** Task to complete **
What is needed is an exact reproduction of the lines in the records below, starting at the line with "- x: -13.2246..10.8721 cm" and ending at the line with "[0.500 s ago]", both included, and nothing else; pictures stay out.

** Extracted entries **
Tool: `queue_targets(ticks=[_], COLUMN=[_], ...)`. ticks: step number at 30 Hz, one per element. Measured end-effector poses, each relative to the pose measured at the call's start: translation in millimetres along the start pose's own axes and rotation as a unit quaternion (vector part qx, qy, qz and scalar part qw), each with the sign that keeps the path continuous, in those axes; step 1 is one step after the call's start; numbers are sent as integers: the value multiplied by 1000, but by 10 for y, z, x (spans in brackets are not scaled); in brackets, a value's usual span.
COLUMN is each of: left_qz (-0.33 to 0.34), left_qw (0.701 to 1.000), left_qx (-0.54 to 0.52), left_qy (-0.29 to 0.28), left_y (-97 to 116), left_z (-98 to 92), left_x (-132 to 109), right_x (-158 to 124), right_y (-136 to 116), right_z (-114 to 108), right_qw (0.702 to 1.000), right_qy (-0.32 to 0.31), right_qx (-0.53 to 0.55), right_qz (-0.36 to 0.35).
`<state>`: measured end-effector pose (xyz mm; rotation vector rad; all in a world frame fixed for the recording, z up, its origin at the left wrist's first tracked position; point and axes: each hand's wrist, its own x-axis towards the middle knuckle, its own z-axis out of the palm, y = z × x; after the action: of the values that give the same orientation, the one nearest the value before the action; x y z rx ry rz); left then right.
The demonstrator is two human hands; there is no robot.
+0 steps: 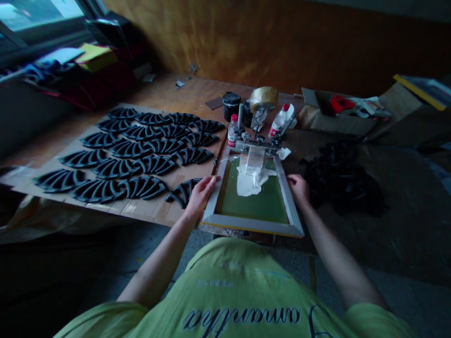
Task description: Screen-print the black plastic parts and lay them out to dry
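Observation:
A silver-framed printing screen with green mesh lies in front of me, hinged at its far end to a clamp. White ink and a squeegee rest on the mesh. My left hand grips the frame's left rail, fingers curled over it. My right hand holds the right rail the same way. A black fan-shaped piece lies just left of my left hand.
Several black fan-shaped pieces lie in rows on cardboard to the left. Bottles, a black jar and a tape roll stand behind the screen. A dark heap of pieces lies right; a cardboard box sits beyond.

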<state>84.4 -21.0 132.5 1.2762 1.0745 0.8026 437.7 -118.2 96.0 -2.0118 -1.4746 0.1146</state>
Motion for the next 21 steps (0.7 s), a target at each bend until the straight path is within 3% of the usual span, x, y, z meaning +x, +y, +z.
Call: queue_targets(ticks=[2, 4, 8, 12, 16, 19, 21], left_qz=[-47, -67, -69, -73, -62, -66, -66], left_qw=[999, 997, 992, 986, 983, 984, 987], left_qx=[1, 22, 101, 148, 170, 162, 148], left_qy=[-15, -18, -20, -24, -23, -14, 1], left_y=[-346, -633, -944, -1027, -1037, -1011, -986], left_z=[-7, 2, 0, -32, -37, -18, -5], left_x=[-31, -8, 101, 161, 154, 142, 135], right_x=[213, 396, 511, 190, -208, -242, -167], right_y=[-101, -351, -916, -1097, -1001, -926, -912], right_z=[-18, 66, 347, 478, 371, 263, 245], right_qw=[999, 998, 987, 961, 929, 907, 911], right_qy=[35, 36, -93, -198, -240, -275, -275], right_qx=[11, 18, -72, -143, -129, -79, -70], right_qz=[2, -45, -112, -131, -250, -308, -298])
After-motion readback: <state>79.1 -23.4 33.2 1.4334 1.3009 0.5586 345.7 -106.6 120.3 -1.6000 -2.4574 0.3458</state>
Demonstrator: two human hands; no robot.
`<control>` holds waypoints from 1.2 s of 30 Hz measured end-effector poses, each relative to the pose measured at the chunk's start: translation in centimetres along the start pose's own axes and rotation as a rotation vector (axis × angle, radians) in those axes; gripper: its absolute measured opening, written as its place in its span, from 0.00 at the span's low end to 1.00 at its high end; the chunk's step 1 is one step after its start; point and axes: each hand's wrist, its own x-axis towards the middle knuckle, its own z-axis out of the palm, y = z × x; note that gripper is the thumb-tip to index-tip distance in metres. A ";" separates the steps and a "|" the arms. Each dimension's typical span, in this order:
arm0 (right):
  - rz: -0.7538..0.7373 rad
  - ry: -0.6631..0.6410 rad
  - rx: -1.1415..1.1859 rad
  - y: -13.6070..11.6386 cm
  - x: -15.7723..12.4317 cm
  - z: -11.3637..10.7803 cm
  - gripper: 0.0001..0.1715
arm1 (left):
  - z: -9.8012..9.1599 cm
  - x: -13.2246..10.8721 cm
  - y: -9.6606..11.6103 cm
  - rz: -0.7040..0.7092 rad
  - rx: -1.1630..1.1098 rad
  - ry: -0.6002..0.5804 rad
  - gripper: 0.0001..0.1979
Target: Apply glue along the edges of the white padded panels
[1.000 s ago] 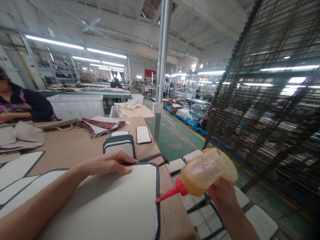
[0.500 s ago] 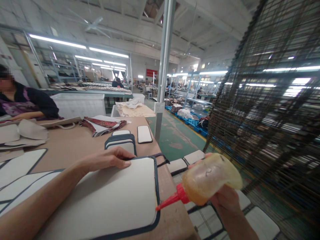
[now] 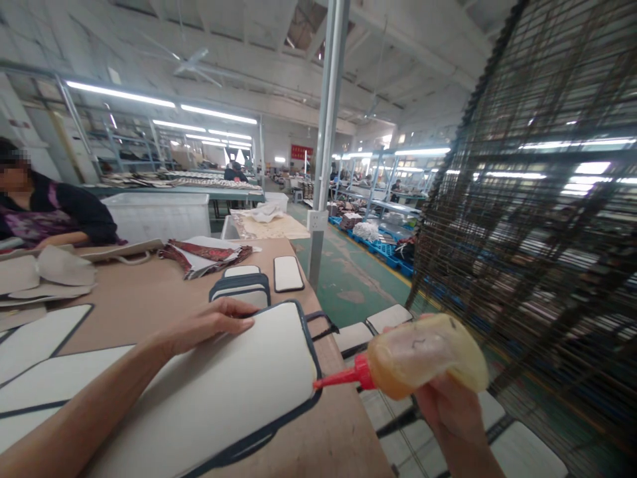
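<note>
A large white panel with a dark blue edge (image 3: 223, 378) lies slanted under my left hand (image 3: 219, 325). The thumb rests on its white face at the far edge, and the fingers go over that edge, partly hidden. My right hand (image 3: 448, 405) is wrapped round a soft, translucent squeeze bottle (image 3: 423, 352) with amber liquid inside. The bottle is tipped on its side, and its red nozzle (image 3: 343, 377) points left. The nozzle's tip touches or nearly touches the panel's border at the near right corner.
Smaller blue-edged panels (image 3: 241, 292) are stacked beyond my left hand, with a single one (image 3: 288, 273) beside them. More panels lie at left and below the table's right edge. A metal post (image 3: 322, 146) and a wire rack (image 3: 522, 199) stand ahead and right. A co-worker (image 3: 54, 206) sits at left.
The panel has turned, its near right corner shifting up and away. The bottle and its nozzle tip have moved slightly upward with it, along the border. Both hands keep their hold.
</note>
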 end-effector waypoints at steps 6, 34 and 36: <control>-0.125 0.146 -0.005 0.2 -0.2 1.1 0.29 | -0.1 0.7 -1.5 0.031 -0.124 0.093 0.18; -0.179 0.255 -0.008 2.3 2.1 1.7 0.24 | 1.2 2.1 -5.7 0.045 -0.381 0.258 0.23; -0.168 0.251 -0.014 2.4 2.1 1.9 0.23 | 1.1 2.2 -5.7 0.048 -0.382 0.265 0.24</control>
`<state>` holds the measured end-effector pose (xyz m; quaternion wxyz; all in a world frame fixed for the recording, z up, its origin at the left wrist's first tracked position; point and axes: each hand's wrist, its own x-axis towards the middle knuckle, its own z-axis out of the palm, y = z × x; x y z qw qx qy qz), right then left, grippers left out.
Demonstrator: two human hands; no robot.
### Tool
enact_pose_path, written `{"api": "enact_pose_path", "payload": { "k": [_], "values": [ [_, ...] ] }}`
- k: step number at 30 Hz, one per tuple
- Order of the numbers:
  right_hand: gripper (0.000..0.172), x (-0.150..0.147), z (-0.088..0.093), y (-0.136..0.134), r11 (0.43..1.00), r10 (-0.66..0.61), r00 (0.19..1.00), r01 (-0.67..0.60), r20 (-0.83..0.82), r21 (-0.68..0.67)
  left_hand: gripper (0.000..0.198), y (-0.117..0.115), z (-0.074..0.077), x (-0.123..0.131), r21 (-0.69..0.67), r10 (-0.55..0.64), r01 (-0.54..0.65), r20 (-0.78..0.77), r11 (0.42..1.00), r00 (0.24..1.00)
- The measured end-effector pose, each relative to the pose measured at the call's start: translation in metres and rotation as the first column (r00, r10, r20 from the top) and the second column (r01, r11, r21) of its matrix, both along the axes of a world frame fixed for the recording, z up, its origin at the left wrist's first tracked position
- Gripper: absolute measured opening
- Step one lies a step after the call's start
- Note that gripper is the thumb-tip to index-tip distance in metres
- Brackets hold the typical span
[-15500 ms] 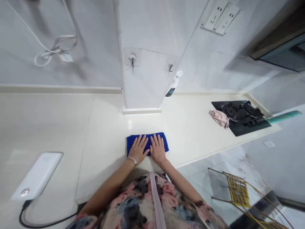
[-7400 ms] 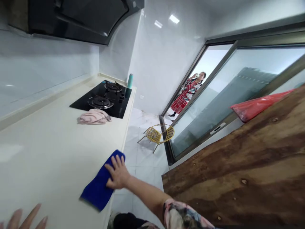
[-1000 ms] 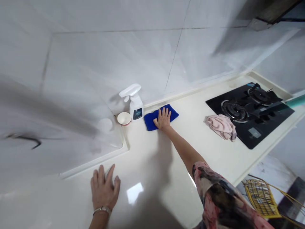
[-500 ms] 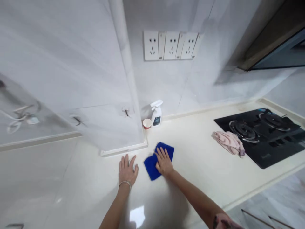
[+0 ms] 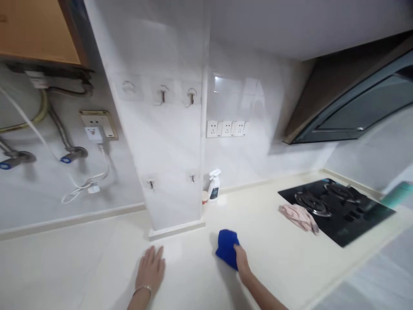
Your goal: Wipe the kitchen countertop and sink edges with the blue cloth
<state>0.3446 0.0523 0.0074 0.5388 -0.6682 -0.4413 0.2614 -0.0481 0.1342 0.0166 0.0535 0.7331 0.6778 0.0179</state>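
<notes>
My right hand (image 5: 241,259) grips a blue cloth (image 5: 227,249) by its right side, with the thumb showing on top. The cloth looks raised off the pale countertop (image 5: 190,267), its shadow falling below it. Farther left, my left hand (image 5: 150,269) lies flat on the counter, fingers stretched forward and nothing in it; a bracelet circles that wrist. Behind the cloth, against the wall, stands a white spray bottle (image 5: 214,186). A small red and white cup (image 5: 204,197) sits beside the bottle, partly hidden by the pillar edge.
A tiled pillar (image 5: 174,172) with hooks rises just beyond my hands. To the right, a pink cloth (image 5: 300,217) lies partly on the black gas hob (image 5: 355,215), below the range hood (image 5: 348,103). A white cable (image 5: 93,183) hangs on the left wall.
My right hand has gone from pressing flat on the blue cloth to gripping and lifting it. My left hand has shifted left along the counter. The view has tilted up.
</notes>
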Motion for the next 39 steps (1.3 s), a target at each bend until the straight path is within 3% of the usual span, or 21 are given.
{"api": "enact_pose_path", "payload": {
  "k": [2, 4, 7, 12, 16, 20, 24, 28, 31, 34, 36, 39],
  "values": [
    [0.072, -0.008, 0.015, -0.010, 0.997, 0.004, 1.000, -0.002, 0.026, -0.073, 0.064, -0.013, 0.000, -0.020, 0.000, 0.112, -0.112, -0.021, 0.994, 0.993],
    [0.065, -0.027, 0.020, -0.035, 0.975, 0.192, 0.959, -0.161, 0.210, -0.153, 0.066, -0.024, 0.000, -0.028, 0.024, 0.129, -0.128, -0.019, 0.991, 0.991],
    [0.061, -0.073, 0.020, -0.075, 0.866, 0.501, 0.719, -0.417, 0.482, -0.277, 0.069, -0.033, 0.002, -0.023, 0.077, 0.107, -0.108, 0.022, 0.991, 0.994],
    [0.064, -0.144, 0.030, -0.095, 0.782, 0.609, 0.460, -0.484, 0.646, -0.392, 0.073, -0.034, 0.011, -0.008, 0.083, 0.074, -0.085, 0.127, 0.993, 0.989],
    [0.057, -0.145, 0.031, -0.104, 0.748, 0.615, 0.334, -0.533, 0.714, -0.396, 0.077, -0.036, 0.014, -0.009, 0.064, 0.053, -0.067, 0.201, 0.996, 0.978],
    [0.052, -0.094, 0.020, -0.144, 0.817, 0.545, 0.356, -0.431, 0.759, -0.384, 0.080, -0.036, 0.010, -0.012, 0.033, 0.034, -0.044, 0.251, 0.998, 0.967],
    [0.053, -0.016, 0.012, -0.191, 0.901, 0.427, 0.415, -0.121, 0.804, -0.416, 0.079, -0.038, 0.007, -0.013, 0.018, 0.019, -0.025, 0.276, 1.000, 0.961],
    [0.052, 0.055, 0.012, -0.210, 0.898, 0.257, 0.431, 0.223, 0.865, -0.378, 0.077, -0.045, 0.007, -0.021, -0.019, -0.028, 0.034, 0.260, 0.999, 0.965],
    [0.054, 0.087, 0.012, -0.199, 0.832, 0.182, 0.449, 0.404, 0.875, -0.381, 0.074, -0.060, 0.008, -0.040, -0.075, -0.049, 0.067, 0.223, 0.995, 0.974],
    [0.059, 0.096, 0.010, -0.171, 0.740, 0.120, 0.545, 0.509, 0.830, -0.441, 0.072, -0.085, 0.007, -0.067, -0.079, 0.043, -0.029, 0.184, 0.996, 0.982],
    [0.063, 0.090, 0.009, -0.143, 0.693, 0.080, 0.601, 0.540, 0.795, -0.477, 0.072, -0.105, 0.008, -0.084, -0.054, 0.135, -0.128, 0.161, 0.990, 0.978],
    [0.067, 0.062, 0.009, -0.090, 0.685, 0.108, 0.637, 0.509, 0.764, -0.521, 0.069, -0.129, 0.010, -0.099, -0.043, 0.193, -0.189, 0.139, 0.981, 0.971]
  ]
}}
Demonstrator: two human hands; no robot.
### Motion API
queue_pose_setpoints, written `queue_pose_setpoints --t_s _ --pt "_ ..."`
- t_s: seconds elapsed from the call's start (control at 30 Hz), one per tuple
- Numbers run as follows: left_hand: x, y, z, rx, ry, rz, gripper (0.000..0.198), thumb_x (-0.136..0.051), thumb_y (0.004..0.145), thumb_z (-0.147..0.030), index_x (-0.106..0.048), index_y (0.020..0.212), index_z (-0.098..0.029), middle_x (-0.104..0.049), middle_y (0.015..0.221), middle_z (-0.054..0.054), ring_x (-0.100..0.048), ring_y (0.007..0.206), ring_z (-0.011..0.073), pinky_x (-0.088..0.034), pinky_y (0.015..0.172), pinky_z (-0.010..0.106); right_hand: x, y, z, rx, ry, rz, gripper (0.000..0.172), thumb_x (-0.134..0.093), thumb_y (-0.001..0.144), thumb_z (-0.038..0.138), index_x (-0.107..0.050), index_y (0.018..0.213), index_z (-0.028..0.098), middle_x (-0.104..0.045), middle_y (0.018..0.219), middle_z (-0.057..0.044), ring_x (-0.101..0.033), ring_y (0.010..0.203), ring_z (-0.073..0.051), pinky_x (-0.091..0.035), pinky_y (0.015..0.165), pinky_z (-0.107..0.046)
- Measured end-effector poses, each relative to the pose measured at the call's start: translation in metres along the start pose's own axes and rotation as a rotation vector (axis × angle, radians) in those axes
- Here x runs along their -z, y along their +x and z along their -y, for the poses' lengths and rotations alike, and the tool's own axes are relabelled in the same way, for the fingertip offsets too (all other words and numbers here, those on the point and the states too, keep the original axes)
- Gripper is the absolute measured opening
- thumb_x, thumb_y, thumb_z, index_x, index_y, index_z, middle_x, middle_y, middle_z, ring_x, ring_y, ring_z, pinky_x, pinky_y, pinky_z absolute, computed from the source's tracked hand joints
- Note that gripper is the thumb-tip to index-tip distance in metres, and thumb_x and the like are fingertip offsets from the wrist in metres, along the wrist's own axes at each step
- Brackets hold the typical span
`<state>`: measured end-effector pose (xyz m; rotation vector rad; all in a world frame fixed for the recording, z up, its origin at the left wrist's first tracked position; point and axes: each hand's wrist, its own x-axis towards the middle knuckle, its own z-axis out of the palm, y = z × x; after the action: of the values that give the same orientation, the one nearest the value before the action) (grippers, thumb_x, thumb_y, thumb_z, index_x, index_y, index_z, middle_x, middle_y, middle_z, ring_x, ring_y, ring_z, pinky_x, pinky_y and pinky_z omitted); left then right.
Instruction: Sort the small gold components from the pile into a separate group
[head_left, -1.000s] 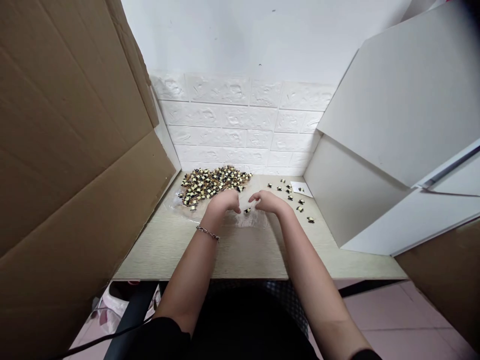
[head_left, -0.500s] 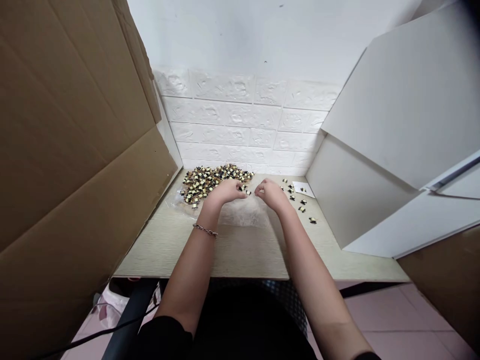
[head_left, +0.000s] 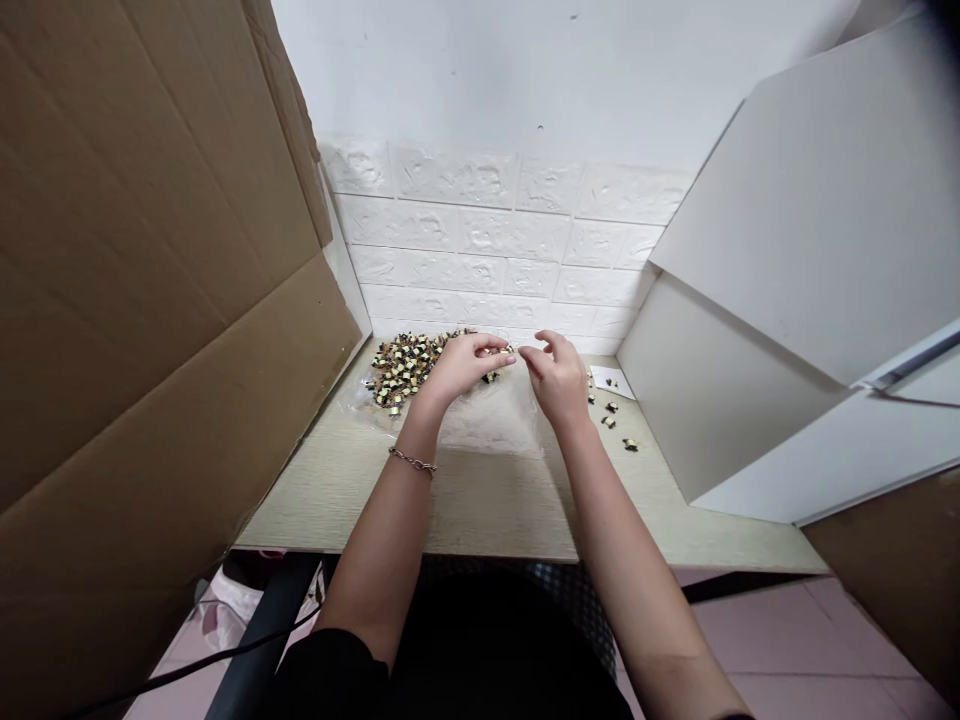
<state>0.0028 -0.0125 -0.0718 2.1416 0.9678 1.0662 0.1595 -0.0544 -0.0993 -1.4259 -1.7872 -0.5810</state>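
A heap of small black-and-yellow parts lies on a clear plastic sheet at the back left of the pale wooden table. My left hand, with a chain bracelet on the wrist, is raised just right of the heap, its fingers pinched on one small part. My right hand faces it, fingertips pinched close to the same part. Whether both hands grip it I cannot tell. A few loose parts lie scattered to the right of my right hand.
A brown cardboard wall closes off the left side. White panels stand on the right. A white brick-pattern wall is behind the table. A small white paper lies at the back right. Pink floor tiles show below.
Both hands have risen off the table and moved back toward the wall, coming together. The small part that lay between them is now held up at the fingertips.
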Motion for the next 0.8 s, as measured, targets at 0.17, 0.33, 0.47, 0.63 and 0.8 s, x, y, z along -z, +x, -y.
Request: queue_pose_setpoints --t_s 0.17,0.33,0.47,0.63,0.8 --pt "-0.002 -0.001 -0.003 -0.008 -0.078 -0.005 0.035 -0.06 0.065 -0.041 -0.064 0.088 -0.015 -0.064 0.074 0.002 -0.054 0.064 0.0107 -0.041 0.059 0.021 0.001 -0.001 0.0 -0.052 0.052 -0.047 0.033 -0.031 0.085 0.028 -0.062 0.094 0.025 -0.053 0.11 -0.006 -0.048 0.086 -0.019 -0.037 0.076 -0.032" --pt "-0.002 -0.003 -0.009 -0.109 0.062 -0.1 0.03 -0.063 0.064 -0.036 -0.065 0.087 -0.016 -0.063 0.075 0.001 -0.054 0.067 0.0107 -0.042 0.064 0.022 0.001 -0.001 0.0 -0.08 0.093 -0.064 0.031 -0.033 0.084 0.031 -0.061 0.094 0.026 -0.053 0.107 -0.005 -0.049 0.078 -0.016 -0.038 0.074 -0.03" --pt "-0.002 -0.006 -0.013 -0.244 0.207 -0.155 0.021 -0.061 0.069 -0.03 -0.064 0.086 -0.018 -0.064 0.083 0.001 -0.055 0.075 0.0117 -0.041 0.072 0.023 0.001 -0.001 0.001 -0.054 0.056 -0.128 0.029 -0.034 0.084 0.031 -0.061 0.092 0.025 -0.054 0.104 -0.005 -0.049 0.075 -0.014 -0.039 0.073 -0.027" --pt "-0.004 -0.006 -0.013 -0.358 0.386 -0.205 0.022 -0.054 0.075 -0.03 -0.062 0.092 -0.018 -0.063 0.09 0.003 -0.055 0.086 0.0142 -0.04 0.08 0.025 0.0 -0.001 0.001 -0.045 0.082 -0.158 0.028 -0.036 0.084 0.03 -0.061 0.094 0.023 -0.054 0.098 -0.008 -0.05 0.077 -0.014 -0.039 0.073 -0.028" --pt "-0.006 -0.006 -0.009 -0.457 0.525 -0.222 0.027 -0.052 0.077 -0.032 -0.059 0.097 -0.017 -0.063 0.092 0.005 -0.054 0.088 0.016 -0.039 0.081 0.028 0.0 -0.001 0.001 -0.075 0.113 -0.177 0.026 -0.037 0.083 0.029 -0.061 0.092 0.023 -0.053 0.093 -0.007 -0.051 0.078 -0.014 -0.04 0.073 -0.028"
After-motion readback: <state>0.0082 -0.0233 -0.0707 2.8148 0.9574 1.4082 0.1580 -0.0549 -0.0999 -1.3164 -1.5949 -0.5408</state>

** Answer box **
  - x: -13.2246..10.8721 cm
  - y: -9.6606..11.6103 cm
  - rz: -0.7040..0.7092 rad
  - rx: -1.1630..1.1098 rad
  - ry: -0.6002..0.5804 rad
  - gripper: 0.0001..0.1979
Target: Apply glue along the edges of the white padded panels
[1.000 s ago] 
[0.500 s ago] 

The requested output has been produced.